Narrative Weaver: Towards Controllable Long-Range Visual Consistency with Multi-Modal Conditioning
Abstract
We present Narrative Weaver, a novel framework that addresses a fundamental challenge in generative AI: achieving controllable, long-range, and consistent visual content generation. While existing models excel at generating high-fidelity short-form visual content, they struggle to maintain narrative coherence and visual consistency across extended sequences—a critical limitation for real-world applications such as filmmaking and e-commerce advertising.Narrative Weaver introduces the first holistic solution that seamlessly integrates three essential capabilities: fine-grained control, automatic narrative planning, and long-range coherence. Our architecture combines a Multimodal Large Language Model (MLLM) for high-level narrative planning with a novel fine-grained control module featuring a dynamic Memory Bank that prevents visual drift.To enable practical deployment, we develop a progressive, multi-stage training strategy that efficiently leverages existing pre-trained models, achieving state-of-the-art performance even with limited training data.
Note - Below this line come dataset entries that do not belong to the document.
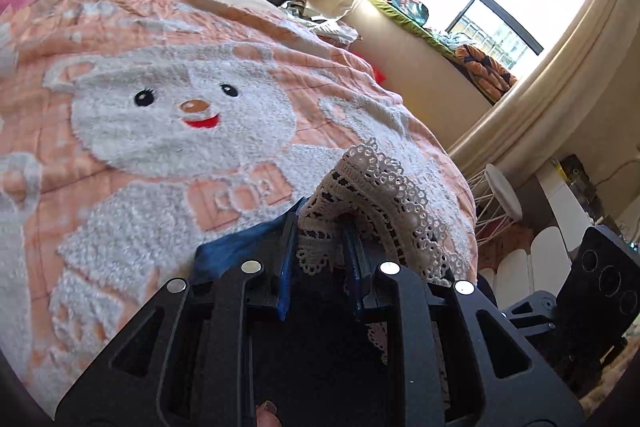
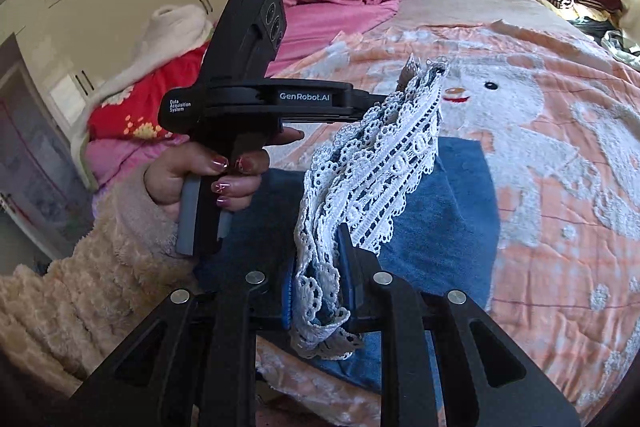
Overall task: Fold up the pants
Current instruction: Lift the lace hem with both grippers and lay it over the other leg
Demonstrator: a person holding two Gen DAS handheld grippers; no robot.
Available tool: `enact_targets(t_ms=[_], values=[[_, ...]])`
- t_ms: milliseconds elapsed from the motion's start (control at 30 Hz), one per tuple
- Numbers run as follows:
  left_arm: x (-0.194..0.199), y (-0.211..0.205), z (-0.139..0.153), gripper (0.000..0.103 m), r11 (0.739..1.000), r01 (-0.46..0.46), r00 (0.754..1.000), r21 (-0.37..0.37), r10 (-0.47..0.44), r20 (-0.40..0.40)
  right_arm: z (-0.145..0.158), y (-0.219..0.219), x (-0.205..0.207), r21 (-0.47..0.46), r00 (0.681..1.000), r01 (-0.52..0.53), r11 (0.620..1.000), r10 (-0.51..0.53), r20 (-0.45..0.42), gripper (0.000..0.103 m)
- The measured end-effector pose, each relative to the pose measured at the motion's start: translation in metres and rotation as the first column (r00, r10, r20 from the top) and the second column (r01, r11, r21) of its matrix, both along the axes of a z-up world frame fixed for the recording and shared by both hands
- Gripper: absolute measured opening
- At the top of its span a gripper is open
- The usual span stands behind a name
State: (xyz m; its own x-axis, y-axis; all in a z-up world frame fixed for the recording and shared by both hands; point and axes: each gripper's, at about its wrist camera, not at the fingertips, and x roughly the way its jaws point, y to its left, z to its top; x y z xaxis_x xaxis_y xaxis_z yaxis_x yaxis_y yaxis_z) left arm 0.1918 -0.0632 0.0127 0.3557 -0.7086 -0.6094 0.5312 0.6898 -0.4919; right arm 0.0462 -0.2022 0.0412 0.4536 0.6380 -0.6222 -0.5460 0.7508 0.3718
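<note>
My left fingers [image 1: 320, 247] were clenched on the white lace hem of the blue denim pants [image 1: 372, 187]; my right fingers [image 2: 320, 267] gripped the same lace edge further along. The hem hung raised between both grippers, the denim trailing onto the peach bedspread with a white bear [image 2: 540, 147]. A fleece-sleeved hand [image 2: 200, 175] held the left gripper.
</note>
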Motion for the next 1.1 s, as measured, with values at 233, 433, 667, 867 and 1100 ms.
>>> enact_targets(t_ms=[233,433,667,867,1100], values=[[0.003,0.077,-0.033,0.039,0.974,-0.219,0.964,-0.066,0.205,-0.167,-0.036,0.059,-0.003,-0.155,0.997,-0.069,0.985,0.065,-0.033,0.018],[-0.007,0.132,-0.044,0.061,0.918,-0.348,0.914,-0.189,0.288,-0.284,-0.053,0.09,-0.013,-0.225,0.996,-0.089,0.97,0.089,-0.008,0.02],[-0.001,0.092,-0.043,0.068,0.957,-0.283,0.931,-0.058,0.26,-0.257,-0.047,0.091,-0.032,-0.188,0.988,-0.147,0.971,0.155,0.027,0.052],[0.006,0.076,-0.059,0.065,0.958,-0.288,0.923,0.013,0.281,-0.261,-0.024,0.036,-0.046,-0.152,0.997,-0.052,0.987,0.06,0.052,0.062],[-0.003,0.082,-0.05,0.017,0.943,-0.333,0.914,0.005,0.324,-0.244,-0.046,-0.018,-0.036,-0.213,0.996,0.084,0.973,-0.082,0.019,0.062]])
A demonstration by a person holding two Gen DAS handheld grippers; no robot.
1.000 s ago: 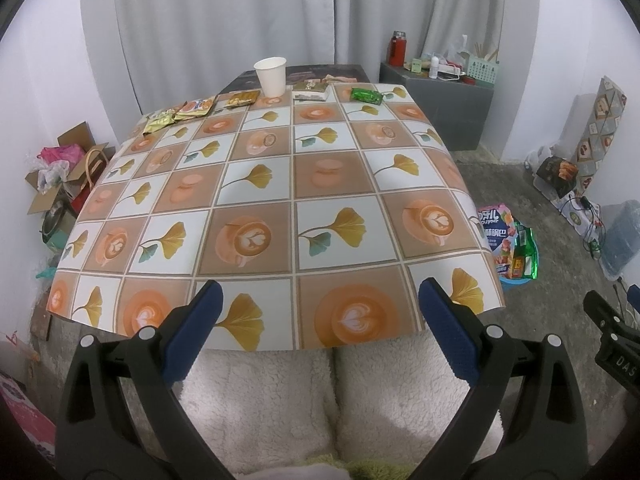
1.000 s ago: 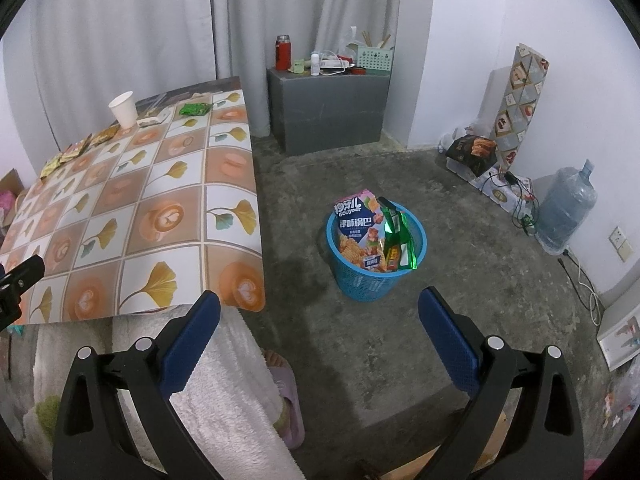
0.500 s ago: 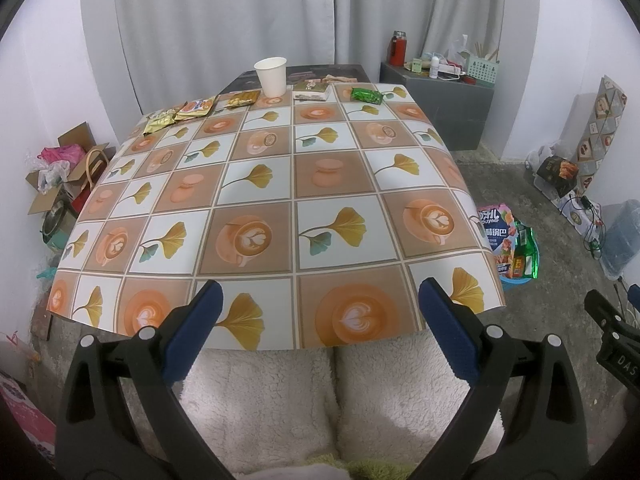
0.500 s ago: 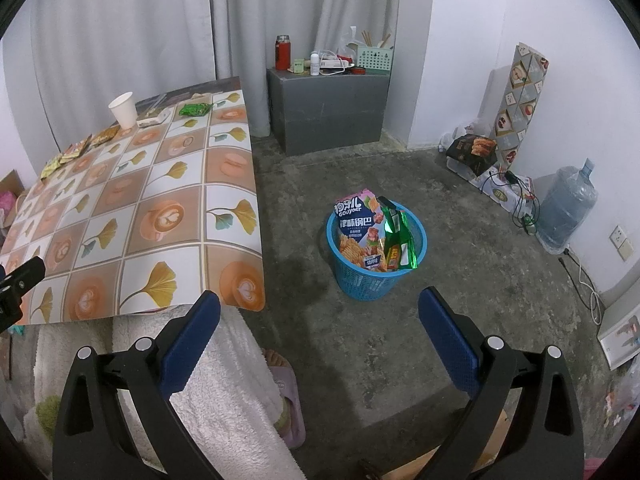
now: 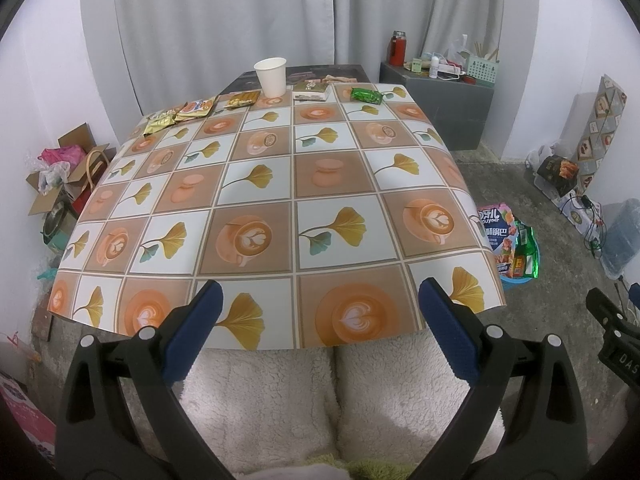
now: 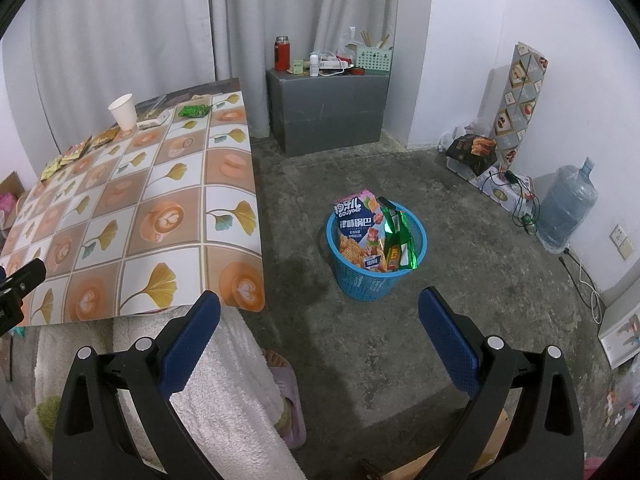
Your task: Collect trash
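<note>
the right gripper (image 6: 318,332) hangs with its blue-padded jaws spread wide and nothing between them, above bare concrete floor (image 6: 460,300). just beyond it stands a blue basket (image 6: 374,280) holding a large snack bag (image 6: 356,232) and a green wrapper (image 6: 398,240). to the left, the table (image 6: 132,216) carries a white paper cup (image 6: 123,111), a green packet (image 6: 194,110) and several wrappers (image 6: 76,152) along its far edge. a water jug (image 6: 568,206) sits far right.

A plain room in a home: grey curtains (image 5: 224,20), bare concrete floor (image 6: 460,300), a surface (image 5: 280,200) under a patterned cloth, a water jug (image 6: 568,204), a slipper (image 6: 286,392), and a grey cabinet (image 6: 328,108) holding household clutter.
</note>
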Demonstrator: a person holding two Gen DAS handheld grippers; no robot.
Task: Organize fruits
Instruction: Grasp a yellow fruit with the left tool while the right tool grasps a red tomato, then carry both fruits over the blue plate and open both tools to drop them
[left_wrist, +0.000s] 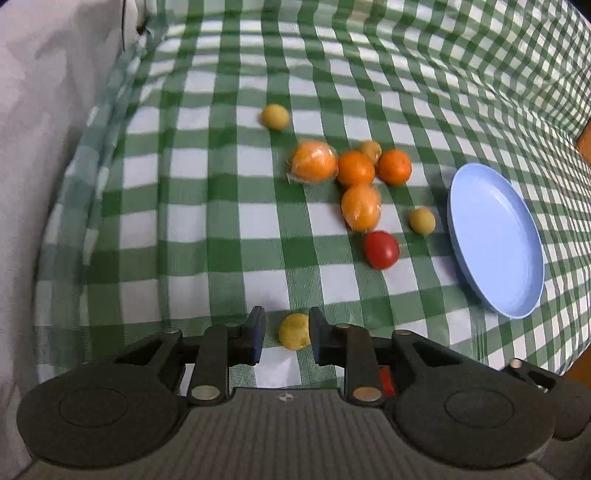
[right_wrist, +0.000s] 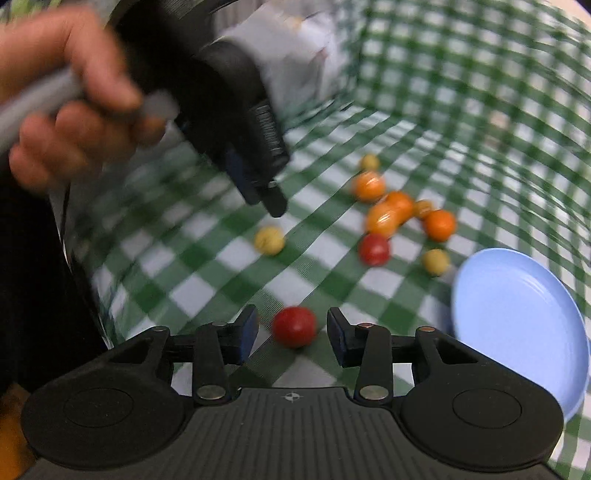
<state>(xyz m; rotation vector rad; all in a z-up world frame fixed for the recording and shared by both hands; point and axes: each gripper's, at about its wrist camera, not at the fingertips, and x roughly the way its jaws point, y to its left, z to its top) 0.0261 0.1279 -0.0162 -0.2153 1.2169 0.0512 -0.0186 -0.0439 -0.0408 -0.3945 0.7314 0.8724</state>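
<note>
I am seeing a yellow fruit (left_wrist: 294, 331) lying on the checked cloth (left_wrist: 207, 221) between the fingers of my left tongs (left_wrist: 286, 338), whose jaws are standing fairly narrow around it, the right finger touching or nearly touching, the left one apart. Ahead and to the right, a cluster of oranges (left_wrist: 354, 168), two of them in clear wrap, is sitting with a red tomato (left_wrist: 381, 249) nearer the tongs. A light blue plate (left_wrist: 517, 266) is lying further right. My right tongs (right_wrist: 291, 338) are gaping wide around a second red tomato (right_wrist: 294, 326), neither finger touching it. I am finding no readable writing anywhere.
</note>
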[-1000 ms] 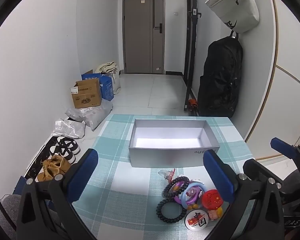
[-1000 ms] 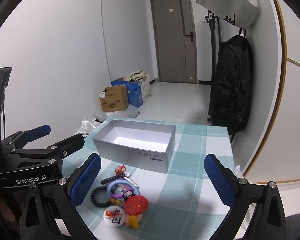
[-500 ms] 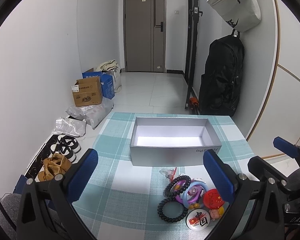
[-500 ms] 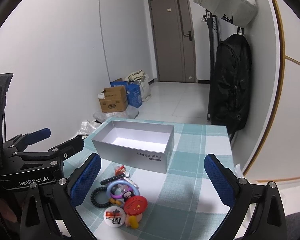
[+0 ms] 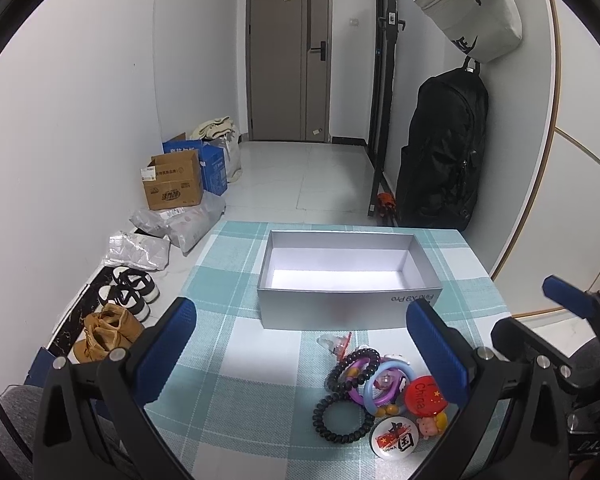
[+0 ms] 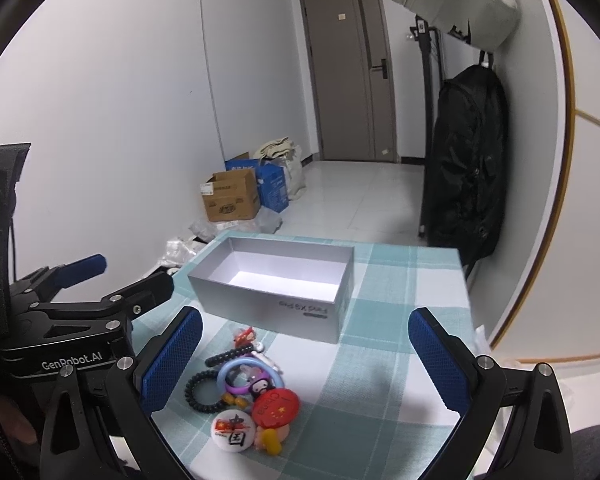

Recognizing the absence of suitable evaluation benchmarks, we construct and release the E-commerce Advertising Video Storyboard Dataset (EAVSD)—the first comprehensive dataset for this task, containing over 330K high-quality images with rich narrative annotations.Through extensive experiments across three distinct scenarios (controllable multi-scene generation, autonomous storytelling, and e-commerce advertising), we demonstrate our method’s superiority while opening new possibilities for AI-driven content creation.